Rehabilitation offers special challenges for patients who have had cruciate ligament reconstruction.

This group of patients, in contrast to knee replacement patients, are usually high-functioning in terms of their knees before the abrupt incident - generally young and fit, with no prior muscle wasting, bony deformity or limitation in their range-of-motion.

After their injury they may be over-keen to get ligament reconstructive surgery done so that they can get back to their sporting activities, and they may have high expectations of a full recovery of function. Yet this is a group that tends to have a high incidence of knee stiffness during their rehabilitation!

Several factors seem to be relevant:​

  • surgery may be undertaken before the knee has settled down from the inflammation related to the initial injury
  • ​the placement of the graft needs to be optimal, so that there is no physical restriction to full movement of the knee
  • ​there should be no point of impingement of the graft itself within the notch where it is seated
  • rehab needs to proceed at the right pace, without the patient or therapist pushing too hard for progress

 

Re-building strength

When things go wrong, the classical story takes this path - things seem at first to be proceeding well, and rehab accelerates towards the final phase of re-building strength and endurance. Then progress suddenly stops, and the knee becomes red, painful and swollen again. Range-of-motion starts to go backwards, despite 'pushing through the pain'.

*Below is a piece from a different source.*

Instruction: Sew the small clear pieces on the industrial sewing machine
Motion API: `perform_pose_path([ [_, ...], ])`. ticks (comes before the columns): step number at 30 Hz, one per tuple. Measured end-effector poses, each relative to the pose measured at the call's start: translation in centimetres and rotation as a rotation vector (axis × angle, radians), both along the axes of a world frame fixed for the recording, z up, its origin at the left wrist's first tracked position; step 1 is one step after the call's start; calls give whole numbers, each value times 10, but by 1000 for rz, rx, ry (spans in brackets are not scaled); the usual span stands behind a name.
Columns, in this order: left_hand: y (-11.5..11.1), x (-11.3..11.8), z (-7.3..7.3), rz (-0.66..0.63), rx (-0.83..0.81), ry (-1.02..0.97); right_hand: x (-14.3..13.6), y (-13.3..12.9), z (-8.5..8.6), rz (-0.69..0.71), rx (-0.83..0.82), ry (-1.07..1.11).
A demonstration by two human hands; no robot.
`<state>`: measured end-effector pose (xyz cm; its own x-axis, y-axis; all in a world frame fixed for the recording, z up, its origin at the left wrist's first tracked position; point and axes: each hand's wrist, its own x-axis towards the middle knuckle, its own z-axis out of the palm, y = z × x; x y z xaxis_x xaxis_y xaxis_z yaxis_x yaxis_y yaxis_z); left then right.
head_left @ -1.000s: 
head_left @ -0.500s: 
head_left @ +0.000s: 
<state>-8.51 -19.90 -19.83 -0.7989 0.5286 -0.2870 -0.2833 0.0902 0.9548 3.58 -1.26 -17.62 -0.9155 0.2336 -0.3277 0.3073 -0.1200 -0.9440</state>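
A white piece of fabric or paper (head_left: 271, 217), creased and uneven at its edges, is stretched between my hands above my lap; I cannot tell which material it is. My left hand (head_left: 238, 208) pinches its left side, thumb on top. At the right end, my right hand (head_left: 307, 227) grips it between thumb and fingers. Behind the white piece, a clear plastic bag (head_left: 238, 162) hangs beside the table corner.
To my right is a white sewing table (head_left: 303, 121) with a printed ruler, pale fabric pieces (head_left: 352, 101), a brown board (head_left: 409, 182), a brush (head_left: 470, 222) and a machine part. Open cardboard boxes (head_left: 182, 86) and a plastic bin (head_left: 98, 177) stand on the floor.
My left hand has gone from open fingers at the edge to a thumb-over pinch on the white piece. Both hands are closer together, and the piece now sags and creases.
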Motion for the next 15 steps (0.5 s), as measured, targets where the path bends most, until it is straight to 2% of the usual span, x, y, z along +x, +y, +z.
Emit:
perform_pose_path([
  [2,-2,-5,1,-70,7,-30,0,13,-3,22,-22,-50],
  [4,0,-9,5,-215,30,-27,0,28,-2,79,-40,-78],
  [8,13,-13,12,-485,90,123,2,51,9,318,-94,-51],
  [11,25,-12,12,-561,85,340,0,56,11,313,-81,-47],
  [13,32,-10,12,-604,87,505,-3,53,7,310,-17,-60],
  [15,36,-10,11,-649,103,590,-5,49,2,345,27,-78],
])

A slightly different scenario may be that things seem to be going reasonably well, but the patient finds that they cannot fully straighten because something seems to block those last few degrees of movement.​

 

So what is happening here?

This scenario is likely to be due to inflammation triggering adhesions within the normally mobile spaces above and around the patella, and in the capsular gutters on the sides of the knee. If this progresses, and appropriate and timely intervention does not halt the process, then the adhesions may turn into scar tissue,and earn the name of 'arthrofibrosis'.​

Another problem, but usually later in the recovery phase, is the development of a 'cyclops' lesion - a bunching up of fibrous tissue overlying the new graft in the notch area. This can also block the patient from achieving full extension, when they were able to do this earlier in rehabilitation. If the physiotherapists pushes the patient too hard, there may be areas of haemorrhage over the cyclops lesion, and attempts to achieve full extension may be painful.​

Loss of full extension

It is extremely important to regain full extension to allow normal gait, and also to achieve 'lock-back' when standing at attention.